Sargassum Decay Releases Toxic Chemicals in Mexican Caribbean

Sargassum seaweed accumulation on a beach in the Mexican Caribbean

Riviera Maya, Mexico — The sargassum that arrives annually on the Mexican Caribbean coast not only represents a tourism and economic problem but also releases a mixture of potentially dangerous chemical compounds when decomposing, posing risks to human health and coastal ecosystems.

This is revealed by a study conducted by the Tecnológico Nacional de México, the Centro de Investigación y de Estudios Avanzados del Instituto Politécnico Nacional (Cinvestav), and the Centro de Investigación Científica de Yucatán.

It is estimated that the mass of sargassum accumulated in the tropics last year would be equivalent to nearly 1.9 million dump trucks, almost double the record from 2018.

The work, which analyzed the chemical composition of the leachate generated by this algae as it degrades, shows that it contains concentrations of hydrocarbons, metals, and other substances that exceed the limits of Mexican and international safety standards, posing risks for coastal communities and the environments where it is deposited.

In 2011, a large-scale accumulation of sargassum in the ocean spread across the Atlantic and caused massive golden tides on the west coast of Africa and in the Caribbean. In Mexico, the unusual arrival of sargassum began in 2014, and the first massive accumulations on beaches emerged in 2015.

During the month of highest influx, for every kilometer of coastline, the equivalent of 337 dump trucks loaded with sargassum arrived. In 2019, at its critical point, the arrivals were equivalent to half a million trucks. For 2025, the mass of sargassum accumulated in the tropics is estimated at nearly 1.9 million dump trucks, almost double the record from 2018.

While in the open sea, sargassum fulfills a key ecological function by serving as a refuge, food source, and reproduction zone for fish, crustaceans, and other marine species, when these large masses reach the coasts, the balance is broken: their accumulation and decomposition consume oxygen and release toxic compounds.

Sargassum, which also has the capacity to absorb metals and metalloids such as arsenic, cadmium, chromium, nickel, and zinc from the marine environment, can release these components during its decomposition.

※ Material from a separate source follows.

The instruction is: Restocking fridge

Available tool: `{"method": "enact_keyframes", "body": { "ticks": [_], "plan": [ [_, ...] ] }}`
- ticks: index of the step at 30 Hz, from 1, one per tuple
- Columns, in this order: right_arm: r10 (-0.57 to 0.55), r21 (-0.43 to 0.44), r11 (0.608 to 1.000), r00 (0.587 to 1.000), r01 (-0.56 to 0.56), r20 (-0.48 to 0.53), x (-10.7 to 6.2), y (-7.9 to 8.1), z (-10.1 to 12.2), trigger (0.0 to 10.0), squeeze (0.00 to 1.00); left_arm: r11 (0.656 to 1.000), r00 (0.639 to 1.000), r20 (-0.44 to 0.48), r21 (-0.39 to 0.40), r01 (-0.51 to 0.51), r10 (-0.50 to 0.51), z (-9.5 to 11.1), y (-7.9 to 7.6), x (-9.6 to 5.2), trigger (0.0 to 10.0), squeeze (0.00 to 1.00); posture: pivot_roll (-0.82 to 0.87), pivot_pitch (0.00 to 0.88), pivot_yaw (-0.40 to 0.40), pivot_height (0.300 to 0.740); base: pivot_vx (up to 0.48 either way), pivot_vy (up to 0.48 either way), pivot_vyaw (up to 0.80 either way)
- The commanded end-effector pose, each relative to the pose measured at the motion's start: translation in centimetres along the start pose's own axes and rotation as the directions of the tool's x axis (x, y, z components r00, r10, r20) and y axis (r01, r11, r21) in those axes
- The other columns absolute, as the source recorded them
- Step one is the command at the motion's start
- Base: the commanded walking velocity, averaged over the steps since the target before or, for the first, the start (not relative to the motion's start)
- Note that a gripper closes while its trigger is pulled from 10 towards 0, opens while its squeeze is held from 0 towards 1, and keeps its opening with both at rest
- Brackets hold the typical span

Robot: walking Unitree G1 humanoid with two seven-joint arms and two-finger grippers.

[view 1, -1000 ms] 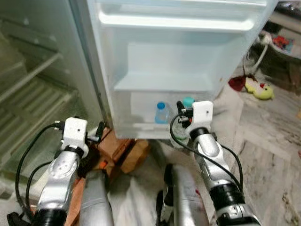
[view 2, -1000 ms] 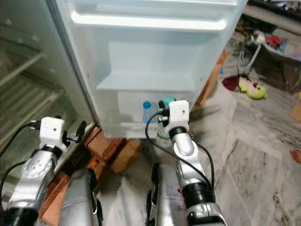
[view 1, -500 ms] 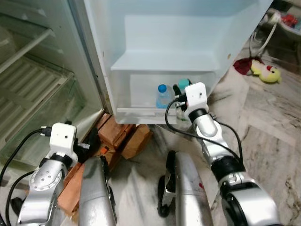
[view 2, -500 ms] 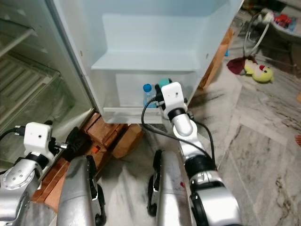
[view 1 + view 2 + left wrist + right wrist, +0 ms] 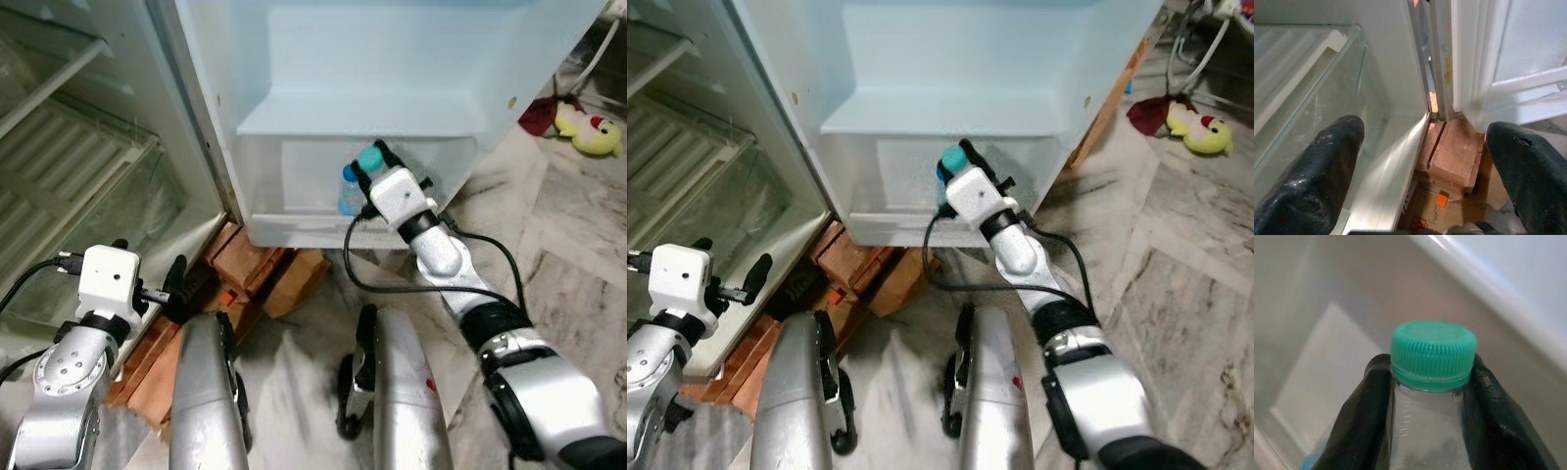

For this research, scientists collected sargassum from the beaches of Akumal in the Riviera Maya. Once in the laboratory, the biomass was monitored for 80 days at room temperature, a period during which the leachate was generated and later analyzed using different methods to detect the presence of metals and hydrocarbons.

The results were conclusive: the detected concentrations exceed the limits established by NOM-001-Semarnat, which sets the maximum limits of pollutants that wastewater discharges can contain; even, according to the criteria of the United States Resource Conservation and Recovery Act, sargassum leachate should be considered a toxic waste due to the high concentrations of arsenic, a recognized carcinogen.

The research warns that the risk is aggravated in the Yucatán Peninsula—where groundwater flow occurs through an extensive network of underground rivers—when sargassum removed from beaches is deposited in inadequate sites, such as mangroves, forests, or unurbanized land that lack the appropriate infrastructure for leachate management and treatment.

“Given the high permeability of the karst substrate, characteristic of the Yucatán Peninsula, there is a significant probability that toxic elements will rapidly infiltrate the aquifer, thus compromising the region’s main source of freshwater,” the study states.

In the work published in the scientific journal Marine Pollution Bulletin, the authors underline the urgency of comprehensively addressing the leachates generated by large sargassum deposits in the Mexican Caribbean through the design and operation of final disposal sites with adequate infrastructure for their containment and treatment.